Foundations of CPS Resilience

Lablet: Vanderbilt University

The goals of this project are to develop the principles and methods for designing and analyzing resilient CPS architectures that deliver the required service in the face of compromised components. A fundamental challenge is to understand the basic tenets of CPS resilience and how they can be used in developing resilient architectures.

As CPS become more prevalent in critical application domains, ensuring security and resilience in the face of cyber-attacks is becoming an issue of paramount importance. Cyber-attacks against critical infrastructures, smart water-distribution and transportation systems, for example, pose serious threats to public health and safety. Owing to the severity of these threats, a variety of security techniques are available. However, no single technique can address the whole spectrum of cyber-attacks that may be launched by a determined and resourceful attacker. In light of this, the research team, led by Principal Investigator Xenofon Koutsoukos, is considering a multi-pronged approach for designing secure and resilient CPS, which integrates redundancy, diversity, and hardening techniques for designing passive resilience methods that are inherently robust against attacks and active resilience methods that allow responding to attacks. The team is also introducing a framework for quantifying cyber-security risks and optimizing the system design by determining security investments in redundancy, diversity, and hardening. To demonstrate the applicability of the framework, they use a modeling and simulation integration platform for experimentation and evaluation of resilient CPS using CPS application domains such as power, transportation, and water distribution systems.

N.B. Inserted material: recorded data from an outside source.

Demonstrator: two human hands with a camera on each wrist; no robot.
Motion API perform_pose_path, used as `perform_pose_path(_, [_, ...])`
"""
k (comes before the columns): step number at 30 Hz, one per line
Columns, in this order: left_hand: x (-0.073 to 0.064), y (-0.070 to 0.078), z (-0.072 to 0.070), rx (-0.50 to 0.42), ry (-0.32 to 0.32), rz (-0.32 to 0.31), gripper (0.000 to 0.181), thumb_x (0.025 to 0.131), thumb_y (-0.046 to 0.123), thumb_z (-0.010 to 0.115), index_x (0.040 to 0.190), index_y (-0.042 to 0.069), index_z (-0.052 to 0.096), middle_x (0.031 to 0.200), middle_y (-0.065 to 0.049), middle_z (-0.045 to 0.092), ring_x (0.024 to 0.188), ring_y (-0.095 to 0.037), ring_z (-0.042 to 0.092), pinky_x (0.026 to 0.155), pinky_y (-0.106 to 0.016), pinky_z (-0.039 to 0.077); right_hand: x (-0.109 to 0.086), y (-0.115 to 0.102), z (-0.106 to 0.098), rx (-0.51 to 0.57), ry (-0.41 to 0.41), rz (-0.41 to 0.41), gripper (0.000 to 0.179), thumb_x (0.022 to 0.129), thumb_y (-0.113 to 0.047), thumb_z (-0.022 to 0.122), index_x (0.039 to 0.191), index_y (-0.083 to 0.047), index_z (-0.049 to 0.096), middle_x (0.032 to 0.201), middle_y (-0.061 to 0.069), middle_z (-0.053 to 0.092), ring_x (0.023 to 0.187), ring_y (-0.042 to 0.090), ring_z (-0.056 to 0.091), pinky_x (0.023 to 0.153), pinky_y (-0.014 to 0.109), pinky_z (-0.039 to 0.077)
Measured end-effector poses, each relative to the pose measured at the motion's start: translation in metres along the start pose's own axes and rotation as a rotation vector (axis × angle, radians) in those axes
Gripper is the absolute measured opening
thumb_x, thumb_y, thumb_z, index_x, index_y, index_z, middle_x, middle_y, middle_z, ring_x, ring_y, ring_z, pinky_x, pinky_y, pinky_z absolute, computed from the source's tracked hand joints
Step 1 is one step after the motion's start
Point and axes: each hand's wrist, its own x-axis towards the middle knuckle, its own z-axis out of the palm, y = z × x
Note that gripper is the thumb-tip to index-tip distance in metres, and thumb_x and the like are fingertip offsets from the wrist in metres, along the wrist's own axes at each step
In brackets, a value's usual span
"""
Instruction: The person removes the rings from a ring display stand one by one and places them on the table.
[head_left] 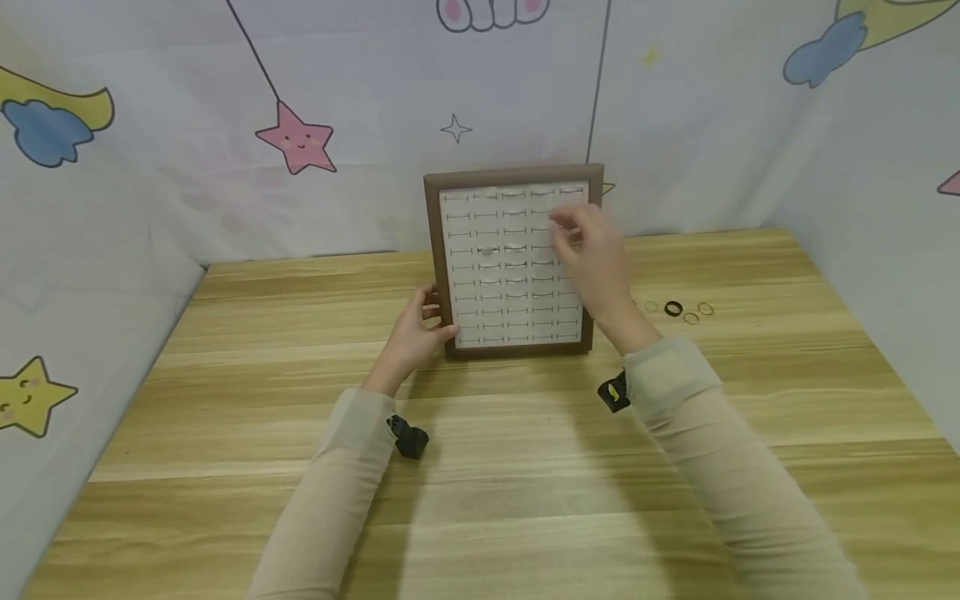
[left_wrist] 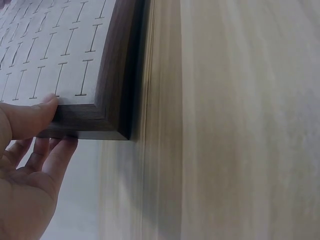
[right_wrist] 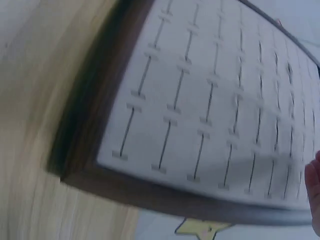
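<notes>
A brown-framed ring display board (head_left: 522,309) stands upright on the table, its white face cut with rows of short slits. My left hand (head_left: 416,333) grips its lower left edge, thumb on the front and fingers behind; the left wrist view shows this hand (left_wrist: 30,175) at the frame's corner. Before the upper right part of the board is my right hand (head_left: 596,254), index finger and thumb bent toward each other near the slits. Whether a small ring is between them I cannot tell. In the right wrist view only a sliver of the right hand (right_wrist: 314,190) shows.
On the table (head_left: 480,517), right of the board, lie a black ring (head_left: 673,308) and several thin rings, such as a gold-coloured ring (head_left: 706,308). They are close to my right forearm. A printed cloth backdrop (head_left: 375,100) hangs behind the table.
</notes>
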Motion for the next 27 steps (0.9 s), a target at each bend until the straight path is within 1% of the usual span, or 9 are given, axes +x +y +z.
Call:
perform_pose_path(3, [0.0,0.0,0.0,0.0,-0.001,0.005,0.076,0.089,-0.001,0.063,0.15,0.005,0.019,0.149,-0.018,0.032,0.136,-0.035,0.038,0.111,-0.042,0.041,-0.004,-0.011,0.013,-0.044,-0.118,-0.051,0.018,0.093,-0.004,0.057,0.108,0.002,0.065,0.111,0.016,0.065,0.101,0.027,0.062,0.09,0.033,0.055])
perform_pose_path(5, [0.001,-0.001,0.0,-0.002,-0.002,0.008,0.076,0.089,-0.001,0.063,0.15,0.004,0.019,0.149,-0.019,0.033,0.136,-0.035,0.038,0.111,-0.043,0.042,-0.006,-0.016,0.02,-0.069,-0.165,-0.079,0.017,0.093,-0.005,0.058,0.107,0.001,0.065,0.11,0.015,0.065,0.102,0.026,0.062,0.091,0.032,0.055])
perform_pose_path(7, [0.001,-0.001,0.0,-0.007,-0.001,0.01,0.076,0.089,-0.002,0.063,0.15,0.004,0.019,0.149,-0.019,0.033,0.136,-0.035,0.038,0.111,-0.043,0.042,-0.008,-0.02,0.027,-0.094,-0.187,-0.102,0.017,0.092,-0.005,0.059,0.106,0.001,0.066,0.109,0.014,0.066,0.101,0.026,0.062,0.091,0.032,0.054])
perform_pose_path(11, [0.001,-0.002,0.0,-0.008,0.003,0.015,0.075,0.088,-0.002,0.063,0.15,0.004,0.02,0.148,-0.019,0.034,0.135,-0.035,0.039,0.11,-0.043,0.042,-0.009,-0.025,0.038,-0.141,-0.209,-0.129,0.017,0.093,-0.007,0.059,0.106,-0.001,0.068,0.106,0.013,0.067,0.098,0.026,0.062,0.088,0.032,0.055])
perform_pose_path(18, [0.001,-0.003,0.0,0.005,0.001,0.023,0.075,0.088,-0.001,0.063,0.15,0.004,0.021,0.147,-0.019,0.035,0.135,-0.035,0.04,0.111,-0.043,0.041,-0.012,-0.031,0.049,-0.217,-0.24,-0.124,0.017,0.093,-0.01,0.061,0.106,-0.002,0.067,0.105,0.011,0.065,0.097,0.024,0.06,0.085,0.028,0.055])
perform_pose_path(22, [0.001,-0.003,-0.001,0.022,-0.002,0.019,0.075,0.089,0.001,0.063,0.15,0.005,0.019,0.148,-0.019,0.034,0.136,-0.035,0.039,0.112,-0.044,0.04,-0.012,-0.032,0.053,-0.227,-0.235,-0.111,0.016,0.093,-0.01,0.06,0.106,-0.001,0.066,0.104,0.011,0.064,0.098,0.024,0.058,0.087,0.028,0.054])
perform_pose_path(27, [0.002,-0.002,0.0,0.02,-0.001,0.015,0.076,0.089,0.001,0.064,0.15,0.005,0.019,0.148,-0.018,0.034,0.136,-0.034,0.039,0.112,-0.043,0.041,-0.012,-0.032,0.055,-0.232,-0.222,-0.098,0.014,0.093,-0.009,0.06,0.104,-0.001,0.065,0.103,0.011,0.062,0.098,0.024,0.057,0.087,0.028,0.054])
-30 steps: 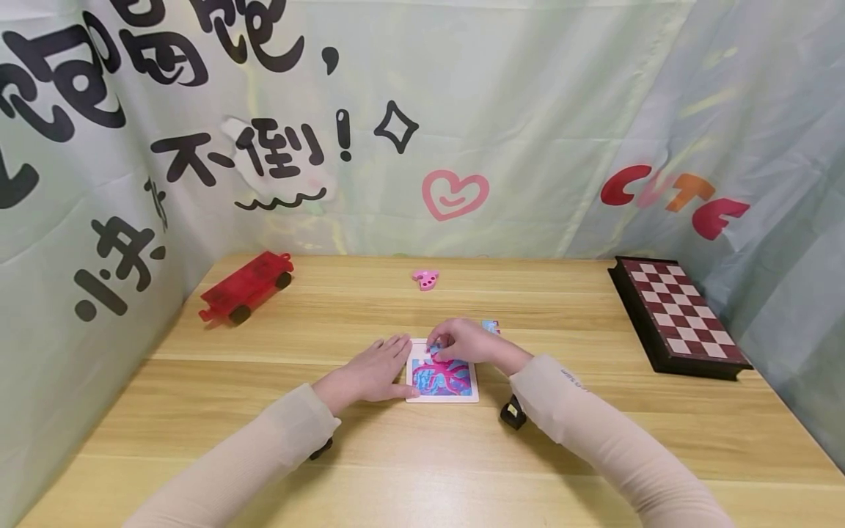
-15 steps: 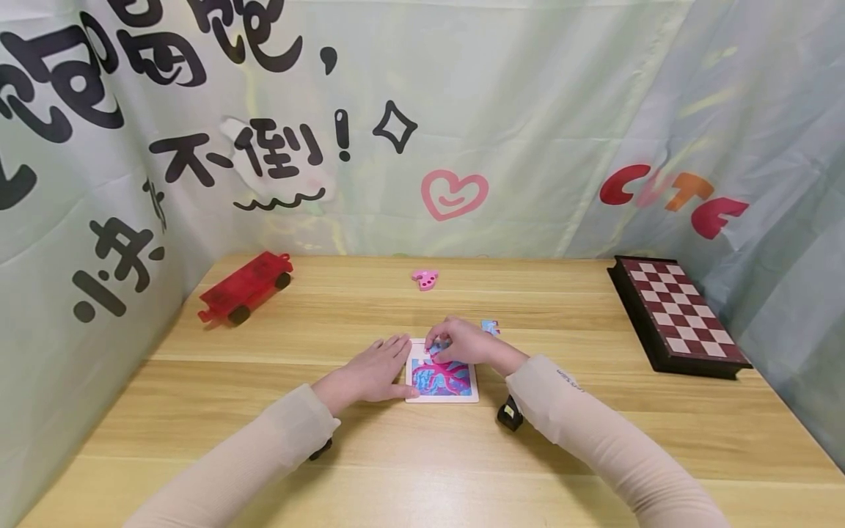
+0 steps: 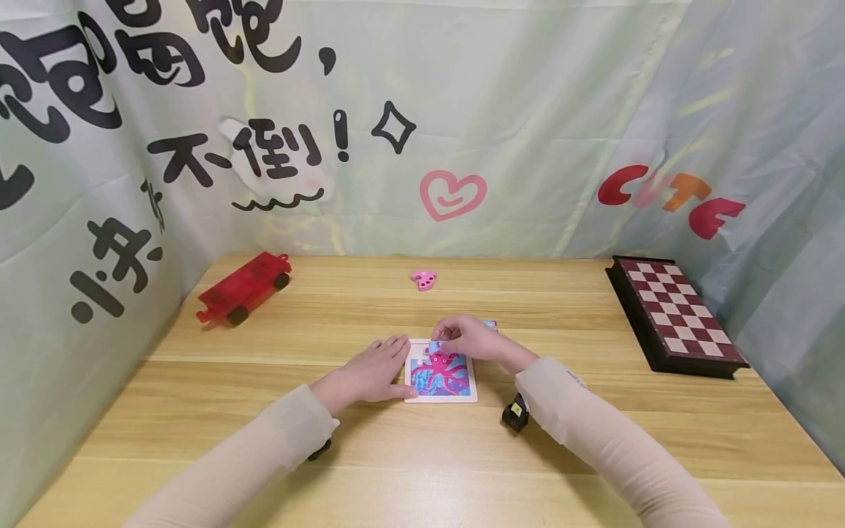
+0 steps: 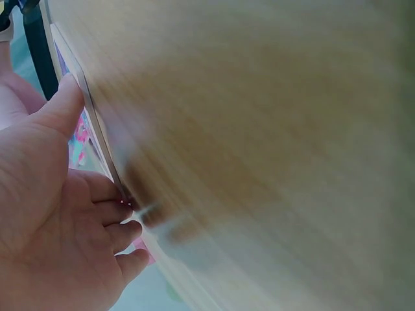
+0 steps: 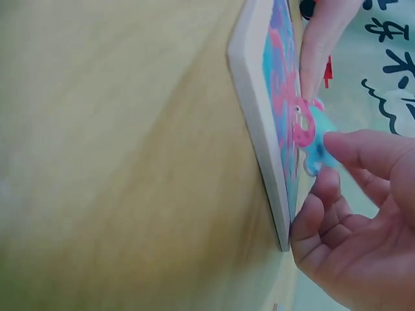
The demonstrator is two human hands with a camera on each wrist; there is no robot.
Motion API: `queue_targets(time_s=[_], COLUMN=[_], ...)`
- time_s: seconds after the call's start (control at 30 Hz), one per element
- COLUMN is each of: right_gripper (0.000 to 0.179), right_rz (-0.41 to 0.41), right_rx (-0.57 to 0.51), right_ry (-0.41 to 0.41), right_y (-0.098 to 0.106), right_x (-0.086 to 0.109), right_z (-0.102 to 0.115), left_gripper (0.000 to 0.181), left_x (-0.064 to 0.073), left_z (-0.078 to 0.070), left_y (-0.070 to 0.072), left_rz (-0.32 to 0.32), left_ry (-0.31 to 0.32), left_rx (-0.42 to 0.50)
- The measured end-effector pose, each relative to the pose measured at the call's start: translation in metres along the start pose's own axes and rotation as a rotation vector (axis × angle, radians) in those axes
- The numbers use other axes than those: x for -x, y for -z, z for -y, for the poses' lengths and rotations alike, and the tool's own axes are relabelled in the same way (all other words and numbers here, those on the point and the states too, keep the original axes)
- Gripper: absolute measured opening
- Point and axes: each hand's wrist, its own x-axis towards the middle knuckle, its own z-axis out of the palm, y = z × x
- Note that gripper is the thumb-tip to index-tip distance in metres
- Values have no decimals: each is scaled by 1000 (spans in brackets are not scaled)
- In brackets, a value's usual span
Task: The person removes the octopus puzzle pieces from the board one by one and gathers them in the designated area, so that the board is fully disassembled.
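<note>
A pale-framed jigsaw puzzle board [image 3: 449, 400], bearing a pink octopus on blue, lies on the table before me. My left hand [image 3: 368, 372] rests along its left side, fingers stretched and thumb on the near left corner. In the left wrist view, the left hand's thumb [image 4: 65, 107] lies against the board's edge. Over the upper part of the board, my right hand [image 3: 472, 339] pinches a blue and pink puzzle piece [image 5: 318, 139] between thumb and fingers. The right wrist view shows that piece tilted up from the picture. Another piece [image 3: 491, 323] lies beyond the right hand, partly covered.
Back left stands a red toy wagon [image 3: 244, 287] with black wheels. A small pink toy piece [image 3: 424, 279] lies at the back middle. The checkered game box [image 3: 680, 312] is at the right. A printed curtain [image 3: 541, 132] encloses the table's back and sides.
My right hand has shifted slightly right and up with the puzzle piece, uncovering more of the octopus. It hides more of the loose piece behind it. The left hand stays in place.
</note>
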Motion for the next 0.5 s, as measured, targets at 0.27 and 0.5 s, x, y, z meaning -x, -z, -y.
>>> queue_targets(time_s=[0.27,0.5], right_gripper=[6,7], right_rz=[-8,-52], right_rx=[-73,-185], right_ry=[-34,-83], right_y=[4,14], right_x=[5,14], right_z=[-4,-2], left_gripper=[86,86], left_x=[-1,1], left_z=[1,-1], left_y=[0,0], left_rz=[-7,-2], left_ry=[-2,-8], left_rx=[3,5])
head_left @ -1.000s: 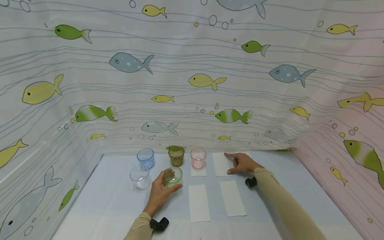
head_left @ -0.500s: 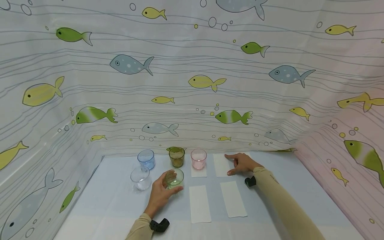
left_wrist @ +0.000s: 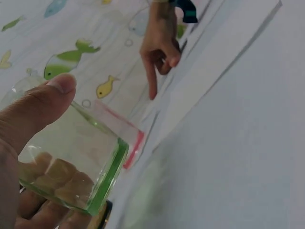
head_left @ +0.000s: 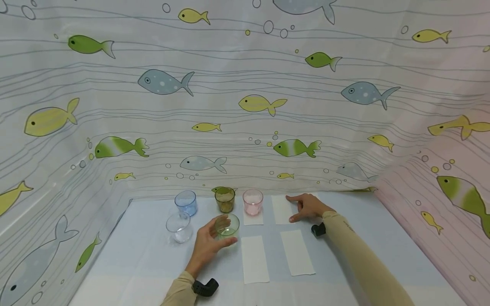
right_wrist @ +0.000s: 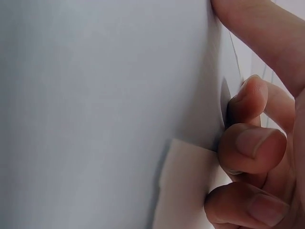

Activities and accomplishments over the past year include the following:

Modeling and Simulating Attacks in Power Systems
Due to the increased deployment of novel communication, control and protection functions, the grid has become vulnerable to a variety of attacks. Robust machine learning-based attack detection and mitigation algorithms require large amounts of data that rely heavily on a representative environment, where different attacks can be simulated. Researchers have developed a comprehensive tool-chain for modeling and simulating attacks in power systems. First, they present a probabilistic domain-specific language to define multiple attack scenarios and simulation configuration parameters. Secondly, they extend the PyPower-dynamics simulator with protection system components to simulate cyber-attacks in control and protection layers of power system. They demonstrate multiple attack scenarios with a case study based on IEEE 39 bus system.

Byzantine Resilient Aggregation in Distributed Reinforcement Learning
Recent distributed Reinforcement Learning (RL) techniques utilize networked agents to accelerate exploration and speed up learning. However, such techniques are not resilient in the presence of Byzantine agents, which can disturb convergence. In this work, researchers present a Byzantine resilient aggregation rule for distributed RL with networked agents that incorporates the idea of optimizing the objective function in designing the aggregation rules. The research team evaluates their approach using multiple RL environments for both value-based and policy-based methods with homogeneous and heterogeneous agents. The results show that cooperation using the proposed approach exhibits better learning performance than the non-cooperative case and is resilient in the presence of an arbitrary number of Byzantine agents.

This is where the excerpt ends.